| Author |
SIGSEGV in pthread_mutex_lock?
|
|
| Henrik Goldman 2006-08-14, 7:00 pm |
| Hi,
I have some an application which is a mixture of C and C++ code running
under Linux x86 (kernel 2.6.9).
I'm receiving a problem with pthread_mutex_lock which seems to do a
segmentation fault.
I use gcc/g++ v3.4.3 for compilation and have enabled "-pthread" for the
compiler and "-lpthread" for the linker.
However it seems that no matter what I do I get this segmentation fault.
The odd part however is that if I turn off all optimizations (disable -O2
or -O1) then it works. So in other words when there are no optimizations it
seems to work as it should.
Most of all it seems that it's an issue of not turning on pthreads correctly
but I'm not sure if there is any way to debug this problem? The code seems
fine as it works on other systems but naturally it's hard to argue.

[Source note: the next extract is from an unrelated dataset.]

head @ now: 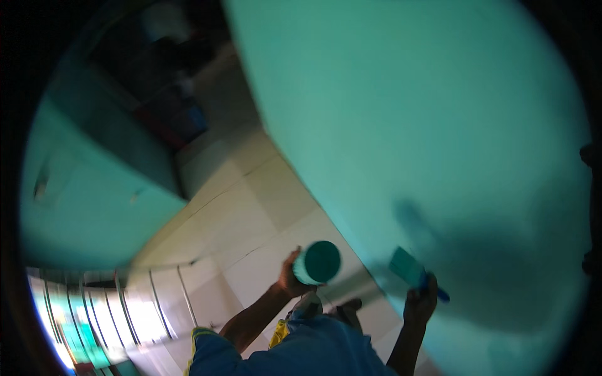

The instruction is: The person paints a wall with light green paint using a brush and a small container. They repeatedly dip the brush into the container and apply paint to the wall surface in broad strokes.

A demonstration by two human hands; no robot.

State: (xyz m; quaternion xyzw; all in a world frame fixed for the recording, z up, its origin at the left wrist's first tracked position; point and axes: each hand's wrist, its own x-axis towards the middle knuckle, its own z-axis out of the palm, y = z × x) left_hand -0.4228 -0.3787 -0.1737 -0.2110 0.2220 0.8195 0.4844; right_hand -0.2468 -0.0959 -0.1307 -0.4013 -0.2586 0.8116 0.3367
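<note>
A round container of green paint [322, 262] is in my left hand [290, 278], its open top facing up towards the camera. My right hand [420, 301] grips the blue handle of a flat paintbrush [407, 267] close to the green wall [423, 117]. Green colour covers the brush's wide end, which points up and to the left. Whether the bristles touch the wall cannot be told. Shadows of the arm and body fall on the wall around and beyond the brush.
A pale tiled floor [254, 202] runs along the wall's foot. On the left stands another green wall [94, 202], with metal bars [124, 305] below it against bright light. Dark, blurred objects lie at the upper left.
</note>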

Since it seems to work with debug but not with optimizations it could be
some subtle thing with uninitialized structures etc. Any ideas?
Thanks in advance.
-- Henrik
| |
| Eric Sosman 2006-08-14, 7:00 pm |
|
Henrik Goldman wrote On 08/14/06 15:10,:
> Hi,
>
> I have some an application which is a mixture of C and C++ code running
> under Linux x86 (kernel 2.6.9).
>
> I'm receiving a problem with pthread_mutex_lock which seems to do a
> segmentation fault.
>
> I use gcc/g++ v3.4.3 for compilation and have enabled "-pthread" for the
> compiler and "-lpthread" for the linker.
> However it seems that no matter what I do I get this segmentation fault.
>
> The odd part however is that if I turn off all optimizations (disable -O2
> or -O1) then it works. So in other words when there are no optimizations it
> seems to work as it should.
>
> Most of all it seems that it's an issue of not turning on pthreads correctly
> but I'm not sure if there is any way to debug this problem? The code seems
> fine as it works on other systems but naturally it's hard to argue.
>
> Since it seems to work with debug but not with optimizations it could be
> some subtle thing with uninitialized structures etc. Any ideas?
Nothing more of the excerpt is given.